The Significant 1% and CAFA’s Local Controversy Exception
Judge Limbaugh’s analysis in City of O’Fallon v. Centurylink, Inc., 2013 WL 1036514 (E.D. Mo., March 14, 2013), is interesting in two respects. First, it’s interesting because the Court did not simply decline to exercise its jurisdiction as Judge Fleissig did in City of Maryland Heights v. Trafcone Wireless, Inc., 2013 WL 791866 (E.D. Mo., March 4, 2013), a similar class action composed of plaintiff municipalities seeking to recover business license taxes from defendant providers of telephone services. It’s also interesting for its thorough discussion of what exactly constitutes a “significant defendant” for purposes of applying CAFA’s Local Controversy Exception.

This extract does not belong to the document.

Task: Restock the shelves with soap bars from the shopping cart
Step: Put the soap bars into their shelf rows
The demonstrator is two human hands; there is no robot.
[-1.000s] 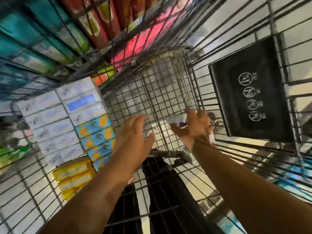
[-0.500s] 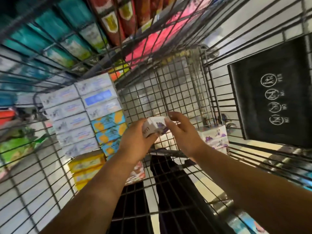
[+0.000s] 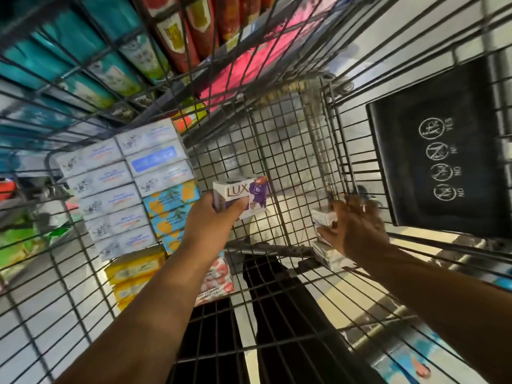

This analysis was a bit of overkill because the Court had already determined that the removing defendants had failed to meet their burden of establishing both the requisite amount in controversy (defendants had pleaded only $4.2 million in controversy in their Notice of Removal and had inexplicably ignored attorneys’ fees and punitive damages) and the requisite number of class members. Nevertheless, Judge Limbaugh concluded that CAFA’s Local Controversy Exception demanded remand as well, the only element of that exception at issue being whether the only Missouri defendant – Embarq, serving tiny Orrick, Missouri (population 837) – qualified as a “significant defendant.” In a thorough analysis of Eighth, Ninth, and Third Circuit authority, the Court looked past the undisputed fact that Embarq’s conduct accounted for less than 1% of all claims asserted by the class, and instead focused on the fact that the class complaint alleged the same claims against all defendants, and that the conduct of Embarq was the same conduct alleged against all the defendants. Going forward, proponents of CAFA jurisdiction will be better served drawing substantive distinctions between the relief sought from in-state defendants, as opposed to focusing on a strictly numerical approach.